§ WORK TO COMPLETE:
Output every record precisely.

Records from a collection
»»

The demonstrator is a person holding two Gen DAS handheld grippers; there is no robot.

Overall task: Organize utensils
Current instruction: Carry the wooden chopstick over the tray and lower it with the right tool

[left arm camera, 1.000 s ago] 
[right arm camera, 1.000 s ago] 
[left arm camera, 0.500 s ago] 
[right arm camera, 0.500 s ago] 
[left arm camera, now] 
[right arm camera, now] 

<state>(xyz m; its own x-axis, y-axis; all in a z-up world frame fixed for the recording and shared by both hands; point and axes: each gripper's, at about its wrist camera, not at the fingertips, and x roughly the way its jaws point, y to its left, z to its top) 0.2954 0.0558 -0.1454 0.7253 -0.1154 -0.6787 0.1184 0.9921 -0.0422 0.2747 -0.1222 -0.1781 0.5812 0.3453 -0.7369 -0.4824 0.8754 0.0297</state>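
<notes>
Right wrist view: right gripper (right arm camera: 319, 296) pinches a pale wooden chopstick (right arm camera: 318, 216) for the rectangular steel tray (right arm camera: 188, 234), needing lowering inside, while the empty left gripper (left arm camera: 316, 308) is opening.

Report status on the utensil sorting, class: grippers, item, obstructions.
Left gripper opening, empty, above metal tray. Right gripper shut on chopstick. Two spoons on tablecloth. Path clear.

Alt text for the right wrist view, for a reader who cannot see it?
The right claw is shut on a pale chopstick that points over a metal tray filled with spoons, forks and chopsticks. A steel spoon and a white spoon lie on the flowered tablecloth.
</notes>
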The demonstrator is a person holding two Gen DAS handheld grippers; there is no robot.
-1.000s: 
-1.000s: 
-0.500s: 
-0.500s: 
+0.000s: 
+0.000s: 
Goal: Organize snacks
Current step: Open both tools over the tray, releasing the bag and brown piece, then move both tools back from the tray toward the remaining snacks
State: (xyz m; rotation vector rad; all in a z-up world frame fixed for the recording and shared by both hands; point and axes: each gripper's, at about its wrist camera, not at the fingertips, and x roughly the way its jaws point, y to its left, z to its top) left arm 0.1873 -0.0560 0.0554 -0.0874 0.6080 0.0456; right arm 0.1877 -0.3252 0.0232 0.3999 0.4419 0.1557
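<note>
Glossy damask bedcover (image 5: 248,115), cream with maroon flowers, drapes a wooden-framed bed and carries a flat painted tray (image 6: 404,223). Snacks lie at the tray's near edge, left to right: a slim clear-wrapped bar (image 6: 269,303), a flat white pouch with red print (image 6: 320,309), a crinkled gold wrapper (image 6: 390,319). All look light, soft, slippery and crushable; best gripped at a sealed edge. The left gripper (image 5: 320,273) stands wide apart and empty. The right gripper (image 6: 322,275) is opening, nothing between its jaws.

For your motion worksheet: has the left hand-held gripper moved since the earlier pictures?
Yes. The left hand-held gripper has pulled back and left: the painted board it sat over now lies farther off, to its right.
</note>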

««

§ RESPONSE:
The demonstrator is a person holding two Gen DAS handheld grippers; there is no robot.

Overall task: Organize utensils
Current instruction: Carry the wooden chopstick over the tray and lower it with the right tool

[left arm camera, 1.000 s ago] 
[right arm camera, 1.000 s ago] 
[left arm camera, 0.500 s ago] 
[right arm camera, 0.500 s ago] 
[left arm camera, now] 
[right arm camera, now] 

<state>(xyz m; its own x-axis, y-axis; all in a z-up world frame fixed for the recording and shared by both hands; point and axes: each gripper's, at about its wrist camera, not at the fingertips, and x roughly the way its jaws point, y to its left, z to its top) 0.2954 0.0558 -0.1454 0.7253 -0.1154 -0.6787 0.1184 0.9921 -0.0422 0.2747 -0.1222 -0.1781 0.5812 0.3453 -0.7369 -0.4824 0.8754 0.0297</state>
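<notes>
Right wrist view: right gripper (right arm camera: 319, 296) pinches a pale wooden chopstick (right arm camera: 318, 216) for the rectangular steel tray (right arm camera: 188, 234), needing lowering inside, while the empty left gripper (left arm camera: 316, 308) is opening.

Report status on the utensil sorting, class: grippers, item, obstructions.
Left gripper opening, empty, above metal tray. Right gripper shut on chopstick. Two spoons on tablecloth. Path clear.

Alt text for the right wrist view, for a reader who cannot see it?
The right claw is shut on a pale chopstick that points over a metal tray filled with spoons, forks and chopsticks. A steel spoon and a white spoon lie on the flowered tablecloth.
</notes>
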The demonstrator is a person holding two Gen DAS handheld grippers; there is no robot.
-1.000s: 
-1.000s: 
-0.500s: 
-0.500s: 
+0.000s: 
+0.000s: 
Goal: Organize snacks
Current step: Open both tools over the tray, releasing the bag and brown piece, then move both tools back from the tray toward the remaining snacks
State: (xyz m; rotation vector rad; all in a z-up world frame fixed for the recording and shared by both hands; point and axes: each gripper's, at about its wrist camera, not at the fingertips, and x roughly the way its jaws point, y to its left, z to its top) left arm 0.1873 -0.0560 0.0554 -0.0874 0.6080 0.0456; right arm 0.1877 -0.3252 0.0232 0.3999 0.4419 0.1557
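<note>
Glossy damask bedcover (image 5: 248,115), cream with maroon flowers, drapes a wooden-framed bed and carries a flat painted tray (image 6: 404,223). Snacks lie at the tray's near edge, left to right: a slim clear-wrapped bar (image 6: 269,303), a flat white pouch with red print (image 6: 320,309), a crinkled gold wrapper (image 6: 390,319). All look light, soft, slippery and crushable; best gripped at a sealed edge. The left gripper (image 5: 320,273) stands wide apart and empty. The right gripper (image 6: 322,275) is opening, nothing between its jaws.

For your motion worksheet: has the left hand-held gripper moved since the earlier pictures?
Yes. The left hand-held gripper has pulled back and left: the painted board it sat over now lies farther off, to its right.
</note>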

That completes the output.